E adesso questa entità impalpabile, con un diametro che varia tra 20 e 300 nanometri, e ogni nanometro è pari a un miliardesimo di metro, aleggiando spazia dovunque: nell’attesa di infilarsi capricciosamente nei polmoni del primo che capita a tiro.

Contemporaneamente - come i virus, appunto - l’immaterialità si tramuta, e aggredisce quanto di più imponente e solido ci riguarda: l’apparato industriale, costretto a bloccarsi e a strozzare perfino una delle economie più potenti al mondo come quella cinese.

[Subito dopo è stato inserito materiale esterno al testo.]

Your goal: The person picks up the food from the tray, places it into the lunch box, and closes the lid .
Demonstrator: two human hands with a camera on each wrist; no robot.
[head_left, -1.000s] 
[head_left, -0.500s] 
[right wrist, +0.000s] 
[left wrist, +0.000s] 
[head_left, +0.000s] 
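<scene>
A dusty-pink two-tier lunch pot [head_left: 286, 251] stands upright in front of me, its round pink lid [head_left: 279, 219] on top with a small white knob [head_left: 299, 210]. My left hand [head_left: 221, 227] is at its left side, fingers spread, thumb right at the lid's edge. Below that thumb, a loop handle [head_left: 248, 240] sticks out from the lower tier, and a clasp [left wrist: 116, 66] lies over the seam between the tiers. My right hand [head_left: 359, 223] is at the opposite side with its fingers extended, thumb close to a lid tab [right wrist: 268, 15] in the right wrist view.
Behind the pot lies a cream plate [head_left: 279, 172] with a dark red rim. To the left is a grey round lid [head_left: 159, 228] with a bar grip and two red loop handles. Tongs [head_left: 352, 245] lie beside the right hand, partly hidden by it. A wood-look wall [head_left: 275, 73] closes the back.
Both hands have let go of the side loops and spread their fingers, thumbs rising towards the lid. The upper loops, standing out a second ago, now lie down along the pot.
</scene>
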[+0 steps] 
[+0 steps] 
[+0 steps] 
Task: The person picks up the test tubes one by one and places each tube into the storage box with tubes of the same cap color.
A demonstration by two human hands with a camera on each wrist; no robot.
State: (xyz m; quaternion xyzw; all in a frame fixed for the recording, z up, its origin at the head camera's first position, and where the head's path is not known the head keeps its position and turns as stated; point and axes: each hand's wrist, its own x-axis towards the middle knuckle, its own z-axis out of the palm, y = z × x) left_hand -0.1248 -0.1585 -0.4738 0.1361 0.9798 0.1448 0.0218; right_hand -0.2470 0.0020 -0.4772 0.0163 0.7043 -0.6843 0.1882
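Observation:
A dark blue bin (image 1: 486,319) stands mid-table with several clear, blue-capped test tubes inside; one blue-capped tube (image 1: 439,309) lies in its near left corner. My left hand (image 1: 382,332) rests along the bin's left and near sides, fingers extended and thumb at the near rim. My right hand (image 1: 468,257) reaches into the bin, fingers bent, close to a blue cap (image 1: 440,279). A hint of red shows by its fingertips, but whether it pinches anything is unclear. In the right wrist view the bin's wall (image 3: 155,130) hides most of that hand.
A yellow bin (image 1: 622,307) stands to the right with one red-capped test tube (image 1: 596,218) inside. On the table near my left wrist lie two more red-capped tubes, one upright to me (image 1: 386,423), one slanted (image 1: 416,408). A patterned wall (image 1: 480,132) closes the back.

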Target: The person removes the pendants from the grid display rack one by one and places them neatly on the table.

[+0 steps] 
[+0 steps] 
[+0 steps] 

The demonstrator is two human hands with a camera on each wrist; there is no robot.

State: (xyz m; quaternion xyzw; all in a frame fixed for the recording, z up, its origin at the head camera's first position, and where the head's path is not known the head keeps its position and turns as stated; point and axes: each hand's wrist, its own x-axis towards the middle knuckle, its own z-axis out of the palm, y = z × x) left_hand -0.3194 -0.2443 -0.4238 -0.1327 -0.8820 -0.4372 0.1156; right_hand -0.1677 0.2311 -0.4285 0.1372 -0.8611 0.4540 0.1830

Dunque mentre non dobbiamo cedere agli allarmismi e al corto circuito mentale che ci fa vedere un infetto o, peggio, un untore in chiunque abbia tratti somatici asiatici, non possiamo non domandarci: che succede, di cosa dobbiamo avere davvero paura, da cosa e come dobbiamo difenderci? La mondializzazione, l’interconnessione da villaggio globale come avrebbe detto Umberto Eco, ci circonda e avvinghia. Sottrarsi non solo è impossibile: sarebbe disastroso. Perché l’altra faccia della globalizzazione è che oggi possiamo salvaguardarci in modo enormemente più efficace rispetto al passato: e proprio in virtù dello scambio in tempo reale di scienza, conoscenza e capacità.

Piuttosto colpisce la paradossalità di frontiere terresti e aeree blindate per fronteggiare patologie eteree ed incorporee. Sono due facce della stessa medaglia dei tempi che viviamo.

Ecco, ma allora che si deve fare? L’attesa è per il vaccino, invincibile scudo stellare contro la pandemia. Nelle nostre menti e nei nostri cuori, dobbiamo tenere unite due dimensioni ognuna delle quali, da sola, può infettare razionalità e civiltà. La prima è che l’umanità sempre più è senza barriere, nel bene e nel male. La seconda, che questa situazione è sinonimo di nuove opportunità ed eterne fragilità.

Il vaccino migliore è la profilassi dei nostri sentimenti e la razionalità dei comportamenti. Mettendo al bando al tempo stesso paura e fanatismi.